(DATA TO EXAMINE begins)
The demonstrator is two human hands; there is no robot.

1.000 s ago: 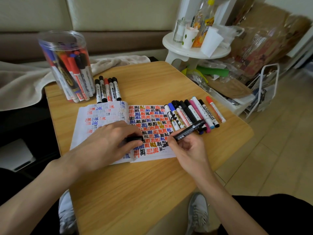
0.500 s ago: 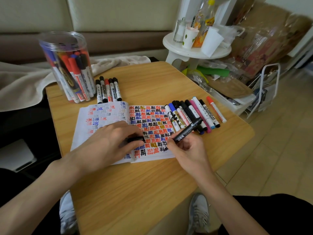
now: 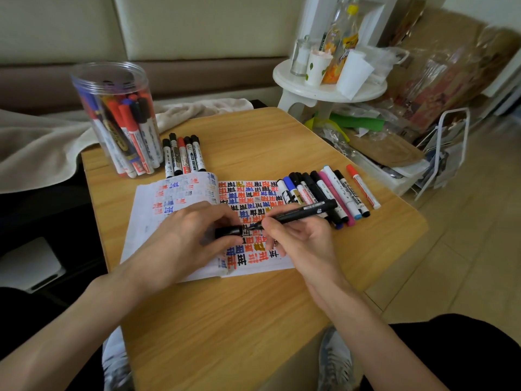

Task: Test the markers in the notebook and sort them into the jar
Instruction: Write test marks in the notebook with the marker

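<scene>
— Where was the pen we were testing?
— Our right hand [image 3: 298,244] gripped the slim black marker [image 3: 301,213] between thumb and fingers, above the right page of the open white notebook [image 3: 180,193] covered in red, blue and black characters.
— And the other hand?
— Our left hand [image 3: 186,238] rested on the notebook and pinched the short black cap [image 3: 227,231], its mouth facing the marker's tip. They were close; we could not tell whether they touched.
— The rest?
— The clear plastic jar [image 3: 112,119] of markers stood at the far left corner of the light wooden table [image 3: 253,320]. Five capped markers [image 3: 183,155] lay just beside it, and a row of mixed markers [image 3: 329,193] lay at the notebook's right edge.
</scene>
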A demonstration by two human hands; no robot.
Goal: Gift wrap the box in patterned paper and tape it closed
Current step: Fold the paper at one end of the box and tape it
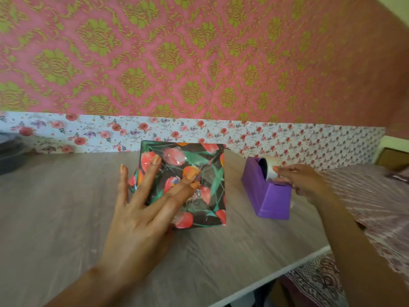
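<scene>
A box (205,173) wrapped in dark paper with red tulips and green leaves stands on the wooden table (66,207), its folded end face turned up with shiny tape on it. My left hand (141,209) lies over that face, straight fingers pressing the folded flaps near the middle. To the right stands a purple tape dispenser (265,191) with a roll of clear tape (269,166). My right hand (303,180) is at the dispenser's cutter end, fingers pinching the tape strip.
A floral paper border (243,134) runs along the wall behind the table. A dark object (11,156) sits at the far left edge. The table's white front edge (287,271) runs diagonally at lower right, with patterned fabric (376,207) beyond it.
</scene>
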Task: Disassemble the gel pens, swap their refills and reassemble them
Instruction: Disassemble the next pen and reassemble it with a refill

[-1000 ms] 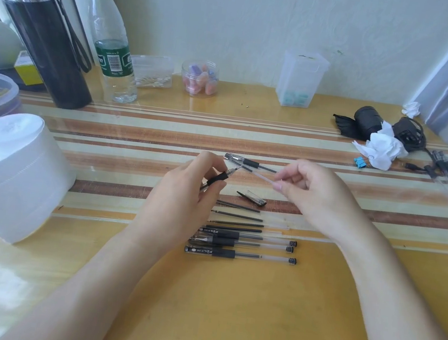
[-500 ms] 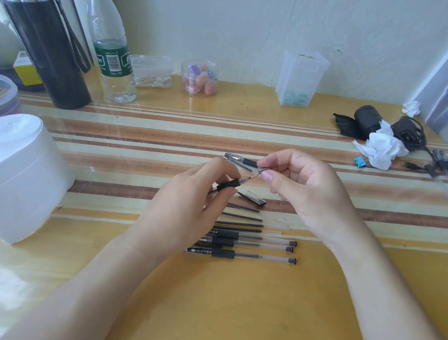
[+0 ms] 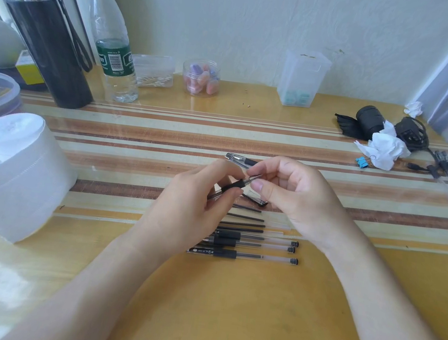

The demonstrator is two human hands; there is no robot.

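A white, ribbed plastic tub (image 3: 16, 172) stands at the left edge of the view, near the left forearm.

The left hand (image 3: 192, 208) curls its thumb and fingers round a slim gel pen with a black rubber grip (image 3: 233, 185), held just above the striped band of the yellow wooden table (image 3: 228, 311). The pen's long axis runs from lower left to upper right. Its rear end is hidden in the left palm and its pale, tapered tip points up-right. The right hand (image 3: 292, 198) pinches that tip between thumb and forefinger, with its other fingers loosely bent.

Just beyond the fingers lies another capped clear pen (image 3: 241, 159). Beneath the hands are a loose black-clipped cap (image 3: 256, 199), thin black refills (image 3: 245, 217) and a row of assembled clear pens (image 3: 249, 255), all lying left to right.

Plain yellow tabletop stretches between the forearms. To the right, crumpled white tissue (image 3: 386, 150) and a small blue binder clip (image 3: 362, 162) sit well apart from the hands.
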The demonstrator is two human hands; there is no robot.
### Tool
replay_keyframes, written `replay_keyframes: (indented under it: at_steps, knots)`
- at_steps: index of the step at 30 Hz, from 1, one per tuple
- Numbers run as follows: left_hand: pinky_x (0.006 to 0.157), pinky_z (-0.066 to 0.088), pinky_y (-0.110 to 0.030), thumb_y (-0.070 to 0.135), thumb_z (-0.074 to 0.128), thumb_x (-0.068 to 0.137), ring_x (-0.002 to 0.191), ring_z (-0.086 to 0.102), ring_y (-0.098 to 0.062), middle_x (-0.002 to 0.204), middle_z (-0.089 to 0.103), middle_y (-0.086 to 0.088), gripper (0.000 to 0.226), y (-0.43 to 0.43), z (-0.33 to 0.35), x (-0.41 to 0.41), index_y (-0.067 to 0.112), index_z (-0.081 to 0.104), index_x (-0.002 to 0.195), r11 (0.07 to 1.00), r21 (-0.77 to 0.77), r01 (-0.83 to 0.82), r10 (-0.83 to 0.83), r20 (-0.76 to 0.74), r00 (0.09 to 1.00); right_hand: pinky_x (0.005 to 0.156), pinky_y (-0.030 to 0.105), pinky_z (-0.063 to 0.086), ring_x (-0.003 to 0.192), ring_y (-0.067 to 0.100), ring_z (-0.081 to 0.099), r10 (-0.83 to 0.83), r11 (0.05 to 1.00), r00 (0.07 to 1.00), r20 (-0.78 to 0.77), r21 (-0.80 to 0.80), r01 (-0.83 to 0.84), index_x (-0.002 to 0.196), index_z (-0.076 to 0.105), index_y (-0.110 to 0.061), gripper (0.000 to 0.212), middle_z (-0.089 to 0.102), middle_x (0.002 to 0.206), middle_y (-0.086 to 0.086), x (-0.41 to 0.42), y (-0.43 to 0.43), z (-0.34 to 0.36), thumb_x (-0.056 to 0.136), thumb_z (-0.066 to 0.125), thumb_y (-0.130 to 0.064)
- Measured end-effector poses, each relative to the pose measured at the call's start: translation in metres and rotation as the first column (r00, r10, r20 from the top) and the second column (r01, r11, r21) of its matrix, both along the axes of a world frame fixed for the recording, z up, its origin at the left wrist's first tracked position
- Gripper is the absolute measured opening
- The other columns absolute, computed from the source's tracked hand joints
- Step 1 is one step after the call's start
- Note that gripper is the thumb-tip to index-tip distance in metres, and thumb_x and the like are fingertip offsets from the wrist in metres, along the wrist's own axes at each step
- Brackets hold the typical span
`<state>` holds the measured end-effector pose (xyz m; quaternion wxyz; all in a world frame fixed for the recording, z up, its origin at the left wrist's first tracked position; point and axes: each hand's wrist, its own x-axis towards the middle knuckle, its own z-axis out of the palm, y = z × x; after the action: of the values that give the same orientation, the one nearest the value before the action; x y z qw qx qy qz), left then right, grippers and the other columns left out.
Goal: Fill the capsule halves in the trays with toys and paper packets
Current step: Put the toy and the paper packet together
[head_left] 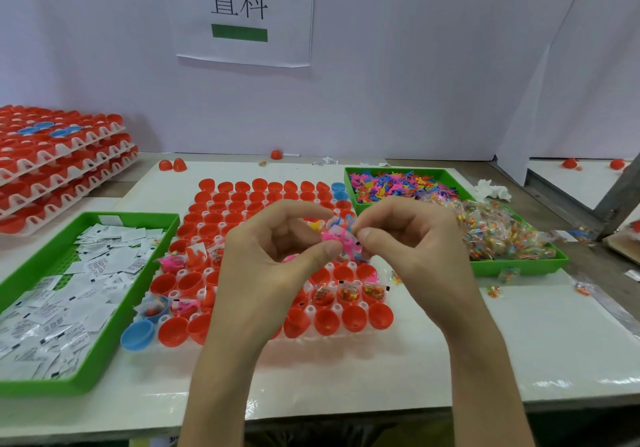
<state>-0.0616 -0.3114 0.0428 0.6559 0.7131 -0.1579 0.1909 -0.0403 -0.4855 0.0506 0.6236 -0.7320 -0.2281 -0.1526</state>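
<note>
Above the middle tray (194, 204) of red capsule halves (353, 318), left hand (273, 259) and right hand (412, 238) pinch a clump of small toys (341, 238) between thumbs and fingertips.

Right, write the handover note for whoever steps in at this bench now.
Left hand and right hand both pinch a clump of small toys above the capsule tray.
Paper packets lie in the left green tray; loose toys and sweet bags lie in the right green tray.
Done: a few front capsule halves hold items.
Left: most halves are empty.
</note>
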Motion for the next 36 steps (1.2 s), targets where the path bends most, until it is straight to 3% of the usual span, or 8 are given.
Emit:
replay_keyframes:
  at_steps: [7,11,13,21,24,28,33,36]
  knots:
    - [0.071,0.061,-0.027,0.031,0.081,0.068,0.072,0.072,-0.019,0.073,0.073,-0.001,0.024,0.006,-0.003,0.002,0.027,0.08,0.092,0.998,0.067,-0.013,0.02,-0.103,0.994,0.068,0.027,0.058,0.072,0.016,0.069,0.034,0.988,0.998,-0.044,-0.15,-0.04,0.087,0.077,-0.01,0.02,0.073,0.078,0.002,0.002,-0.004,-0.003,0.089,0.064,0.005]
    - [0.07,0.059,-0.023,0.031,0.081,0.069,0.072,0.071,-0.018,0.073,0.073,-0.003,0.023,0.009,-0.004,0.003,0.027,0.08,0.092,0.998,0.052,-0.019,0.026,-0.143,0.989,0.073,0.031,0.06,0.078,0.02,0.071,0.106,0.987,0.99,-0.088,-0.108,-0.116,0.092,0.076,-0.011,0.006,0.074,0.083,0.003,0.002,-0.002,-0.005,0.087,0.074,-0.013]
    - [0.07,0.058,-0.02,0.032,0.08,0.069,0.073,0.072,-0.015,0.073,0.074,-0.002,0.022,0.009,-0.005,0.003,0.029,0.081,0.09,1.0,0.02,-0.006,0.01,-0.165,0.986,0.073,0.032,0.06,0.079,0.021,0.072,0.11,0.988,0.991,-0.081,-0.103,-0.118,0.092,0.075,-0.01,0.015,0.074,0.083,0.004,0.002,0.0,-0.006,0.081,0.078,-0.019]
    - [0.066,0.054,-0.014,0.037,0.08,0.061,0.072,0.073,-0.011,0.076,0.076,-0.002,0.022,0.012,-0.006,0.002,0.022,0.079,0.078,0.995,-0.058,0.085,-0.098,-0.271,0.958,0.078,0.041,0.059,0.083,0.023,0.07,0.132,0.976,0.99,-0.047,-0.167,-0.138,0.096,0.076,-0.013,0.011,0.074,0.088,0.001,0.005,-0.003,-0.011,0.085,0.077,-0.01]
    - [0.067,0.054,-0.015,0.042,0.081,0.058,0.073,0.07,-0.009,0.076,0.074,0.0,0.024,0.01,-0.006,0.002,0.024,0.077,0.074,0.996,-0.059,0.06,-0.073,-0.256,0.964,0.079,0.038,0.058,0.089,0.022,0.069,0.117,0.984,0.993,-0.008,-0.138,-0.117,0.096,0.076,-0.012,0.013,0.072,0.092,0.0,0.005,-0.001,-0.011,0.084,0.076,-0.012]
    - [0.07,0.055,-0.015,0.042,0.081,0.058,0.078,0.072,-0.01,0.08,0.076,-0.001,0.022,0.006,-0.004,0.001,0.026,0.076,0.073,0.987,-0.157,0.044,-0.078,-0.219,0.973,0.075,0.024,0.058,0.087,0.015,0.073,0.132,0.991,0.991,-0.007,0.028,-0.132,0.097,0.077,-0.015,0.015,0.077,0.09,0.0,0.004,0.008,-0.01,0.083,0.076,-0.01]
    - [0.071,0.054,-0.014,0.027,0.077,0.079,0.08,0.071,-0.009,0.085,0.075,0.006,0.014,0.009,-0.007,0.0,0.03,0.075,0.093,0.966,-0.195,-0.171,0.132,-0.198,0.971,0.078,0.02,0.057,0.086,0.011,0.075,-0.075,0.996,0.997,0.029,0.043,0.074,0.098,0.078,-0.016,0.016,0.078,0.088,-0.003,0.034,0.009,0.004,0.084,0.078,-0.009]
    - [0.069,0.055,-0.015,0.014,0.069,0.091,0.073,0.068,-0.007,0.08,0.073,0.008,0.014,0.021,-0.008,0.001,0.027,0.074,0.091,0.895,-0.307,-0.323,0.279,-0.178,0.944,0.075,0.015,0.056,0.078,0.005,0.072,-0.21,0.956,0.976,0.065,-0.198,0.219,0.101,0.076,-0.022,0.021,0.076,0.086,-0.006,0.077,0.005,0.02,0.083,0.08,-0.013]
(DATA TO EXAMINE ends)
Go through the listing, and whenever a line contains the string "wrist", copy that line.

FINISHED EXERCISE
- Measured end-effector poses, each relative to the pose measured at the call's start: translation in metres and rotation as the first column (r00, r10, r20 from the top) and the second column (r01, r11, r21) of its matrix, both along the axes of a world frame fixed for the recording, z up, its origin at the left wrist's first tracked position
- Note that gripper is the thumb-tip to index-tip distance in metres, and thumb_x and the like are fingertip offsets from the wrist in metres, along the wrist's own axes at each step
`<state>` holds the measured end-effector pose (xyz m; quaternion wxyz; all in a world frame fixed for the recording, z up, its origin at the left wrist's first tracked position; point and axes: each hand's wrist, its own x-axis towards the middle knuckle, its own z-axis out of the palm, y = z × x; after the action: of the values that give the same orientation, the one nearest the value before the action; x y z qw qx qy qz), left then right, grippers and the other columns left out.

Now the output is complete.